# INFORMATION PROVIDED
• • • • •

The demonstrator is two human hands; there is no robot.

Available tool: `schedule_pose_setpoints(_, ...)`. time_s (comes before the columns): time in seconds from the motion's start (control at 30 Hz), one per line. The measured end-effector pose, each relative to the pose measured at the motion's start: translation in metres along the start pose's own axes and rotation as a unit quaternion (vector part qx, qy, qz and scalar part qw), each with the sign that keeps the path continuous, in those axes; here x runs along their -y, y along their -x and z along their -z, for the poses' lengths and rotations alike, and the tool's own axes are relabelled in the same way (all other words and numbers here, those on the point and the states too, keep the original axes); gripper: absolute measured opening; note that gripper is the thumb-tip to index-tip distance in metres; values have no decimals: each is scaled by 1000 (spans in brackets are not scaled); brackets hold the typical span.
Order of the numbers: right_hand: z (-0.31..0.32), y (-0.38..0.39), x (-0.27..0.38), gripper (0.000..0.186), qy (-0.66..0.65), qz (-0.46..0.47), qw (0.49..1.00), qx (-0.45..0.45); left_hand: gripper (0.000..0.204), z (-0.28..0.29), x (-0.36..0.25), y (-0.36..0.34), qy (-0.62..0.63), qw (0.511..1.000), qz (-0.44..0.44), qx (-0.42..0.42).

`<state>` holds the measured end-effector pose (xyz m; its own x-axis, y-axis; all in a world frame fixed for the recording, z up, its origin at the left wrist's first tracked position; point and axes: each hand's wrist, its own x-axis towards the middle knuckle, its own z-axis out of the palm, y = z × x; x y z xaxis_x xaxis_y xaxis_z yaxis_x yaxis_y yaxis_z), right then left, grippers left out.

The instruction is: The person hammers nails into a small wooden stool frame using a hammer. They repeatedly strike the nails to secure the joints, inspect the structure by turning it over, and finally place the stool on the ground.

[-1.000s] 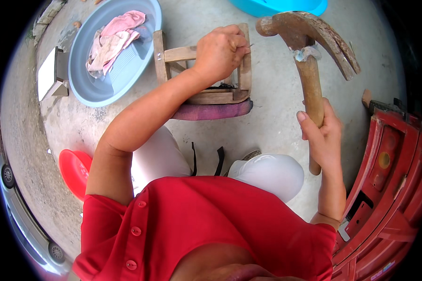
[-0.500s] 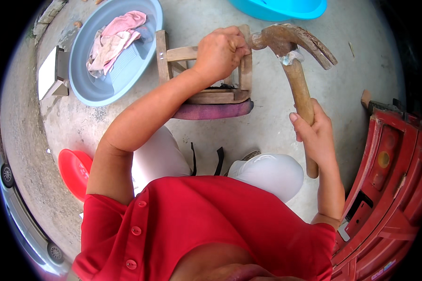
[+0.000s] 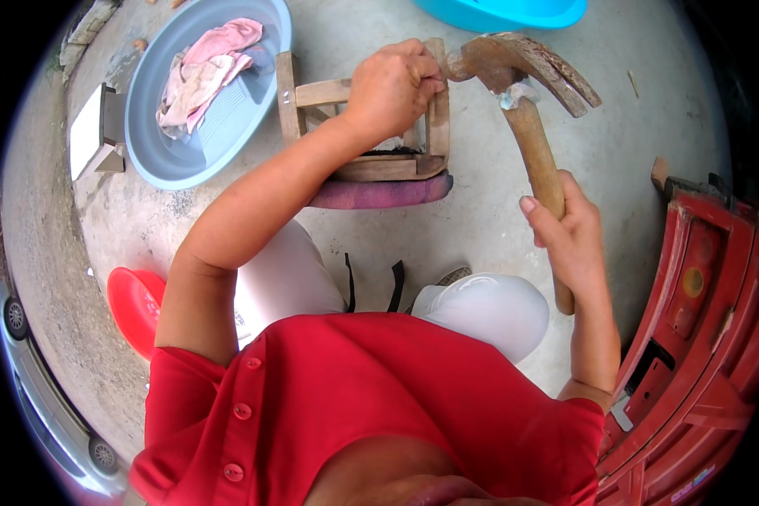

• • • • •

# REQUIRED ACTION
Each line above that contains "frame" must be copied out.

# WRITTEN REPLY
`<state>` holds the measured end-effector pose (xyz m; its own x-axis, y-axis; all in a world frame fixed for the recording, z up, its origin at the left wrist's first tracked position; point and axes: each hand's wrist, its own x-axis towards the middle knuckle, its own z-axis out of the palm, y = z × x; x y z xaxis_x xaxis_y xaxis_z yaxis_x yaxis_y yaxis_z), right then left, grippers left out.
The instruction is: The person hammers nails into a small wooden stool frame using a hammer. They repeatedly strike the nails to secure the joints, inspect the structure by turning it over, and finally place the stool on the ground.

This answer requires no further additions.